Wherever "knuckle" turns up in the entries, copy out the line that holds it.

***** Available data *****

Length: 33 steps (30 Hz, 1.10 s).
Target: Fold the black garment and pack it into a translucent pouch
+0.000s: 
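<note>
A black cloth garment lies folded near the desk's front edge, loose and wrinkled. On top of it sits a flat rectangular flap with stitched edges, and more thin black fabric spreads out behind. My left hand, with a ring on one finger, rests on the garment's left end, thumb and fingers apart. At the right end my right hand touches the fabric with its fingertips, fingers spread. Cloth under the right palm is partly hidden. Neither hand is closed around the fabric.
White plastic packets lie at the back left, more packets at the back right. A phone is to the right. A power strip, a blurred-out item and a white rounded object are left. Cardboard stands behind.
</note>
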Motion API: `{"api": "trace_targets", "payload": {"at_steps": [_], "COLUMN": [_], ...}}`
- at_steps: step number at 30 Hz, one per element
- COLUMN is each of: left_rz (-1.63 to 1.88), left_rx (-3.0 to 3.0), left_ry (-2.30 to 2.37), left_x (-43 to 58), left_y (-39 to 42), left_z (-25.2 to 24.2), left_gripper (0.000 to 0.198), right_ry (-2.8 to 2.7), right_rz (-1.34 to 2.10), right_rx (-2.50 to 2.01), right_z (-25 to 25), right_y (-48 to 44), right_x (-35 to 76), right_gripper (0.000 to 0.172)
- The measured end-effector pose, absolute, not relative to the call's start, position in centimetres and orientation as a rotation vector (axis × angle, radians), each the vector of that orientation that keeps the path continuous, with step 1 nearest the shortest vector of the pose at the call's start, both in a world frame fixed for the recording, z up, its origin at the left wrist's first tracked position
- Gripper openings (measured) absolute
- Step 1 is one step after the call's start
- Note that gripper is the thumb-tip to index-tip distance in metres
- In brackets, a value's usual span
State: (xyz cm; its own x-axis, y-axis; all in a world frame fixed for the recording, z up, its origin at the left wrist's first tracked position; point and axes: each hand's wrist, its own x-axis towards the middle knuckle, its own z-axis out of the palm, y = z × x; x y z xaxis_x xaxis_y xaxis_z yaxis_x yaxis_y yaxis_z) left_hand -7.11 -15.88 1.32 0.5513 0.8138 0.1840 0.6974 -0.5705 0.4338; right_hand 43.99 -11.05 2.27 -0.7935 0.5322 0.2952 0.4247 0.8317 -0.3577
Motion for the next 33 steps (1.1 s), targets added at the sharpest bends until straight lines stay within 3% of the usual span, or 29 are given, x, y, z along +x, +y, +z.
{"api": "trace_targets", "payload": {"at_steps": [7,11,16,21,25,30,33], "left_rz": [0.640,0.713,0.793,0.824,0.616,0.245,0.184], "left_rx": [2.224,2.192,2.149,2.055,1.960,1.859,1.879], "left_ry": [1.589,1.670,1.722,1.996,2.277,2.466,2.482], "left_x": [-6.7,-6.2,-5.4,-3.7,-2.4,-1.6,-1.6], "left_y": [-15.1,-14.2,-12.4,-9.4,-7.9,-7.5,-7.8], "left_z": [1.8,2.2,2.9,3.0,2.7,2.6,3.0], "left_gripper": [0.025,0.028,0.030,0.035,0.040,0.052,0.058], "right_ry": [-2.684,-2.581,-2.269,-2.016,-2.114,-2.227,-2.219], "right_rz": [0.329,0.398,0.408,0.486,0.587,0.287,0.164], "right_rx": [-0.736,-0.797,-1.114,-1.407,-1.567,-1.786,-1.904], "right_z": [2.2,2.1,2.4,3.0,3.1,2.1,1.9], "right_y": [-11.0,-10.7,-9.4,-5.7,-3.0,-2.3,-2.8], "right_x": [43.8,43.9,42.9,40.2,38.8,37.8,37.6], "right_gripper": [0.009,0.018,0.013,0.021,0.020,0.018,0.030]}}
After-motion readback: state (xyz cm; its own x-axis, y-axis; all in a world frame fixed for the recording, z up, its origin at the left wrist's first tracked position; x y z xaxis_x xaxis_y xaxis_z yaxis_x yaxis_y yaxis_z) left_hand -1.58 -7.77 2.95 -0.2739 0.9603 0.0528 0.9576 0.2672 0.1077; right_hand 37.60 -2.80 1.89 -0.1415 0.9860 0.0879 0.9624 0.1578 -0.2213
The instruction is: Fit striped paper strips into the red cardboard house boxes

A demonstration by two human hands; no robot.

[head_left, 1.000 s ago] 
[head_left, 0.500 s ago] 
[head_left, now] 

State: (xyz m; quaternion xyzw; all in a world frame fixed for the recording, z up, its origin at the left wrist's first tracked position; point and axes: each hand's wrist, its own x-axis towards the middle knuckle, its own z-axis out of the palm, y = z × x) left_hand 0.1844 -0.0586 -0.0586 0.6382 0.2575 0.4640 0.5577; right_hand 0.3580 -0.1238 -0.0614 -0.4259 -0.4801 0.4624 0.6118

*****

* **Exercise solution**
State: (xyz cm; its own x-axis, y-axis; all in a world frame fixed for the recording, z up, its origin at the left wrist's first tracked position; point and axes: each hand's wrist, its own x-axis towards the middle knuckle, its own z-axis out of the palm, y = z × x; x y z xaxis_x xaxis_y xaxis_z yaxis_x yaxis_y yaxis_z) left_hand -7.11 -15.88 1.32 0.5513 0.8138 0.1840 0.6974 -0.5705 0.4338; right_hand 43.99 -11.05 2.27 -0.7935 0.5322 0.2952 0.4247 0.8317 -0.3577
State: (xyz m; quaternion xyzw; all in a world frame fixed for the recording, z up, its origin at the left wrist's first tracked position; point and axes: each hand's wrist, its own x-axis towards the middle knuckle, its own z-axis out of the palm, y = z × x) left_hand 0.1844 -0.0586 -0.0586 0.6382 0.2575 0.4640 0.5577; right_hand 0.3580 -0.1238 -0.0614 -0.4259 -0.4801 0.4624 0.6118

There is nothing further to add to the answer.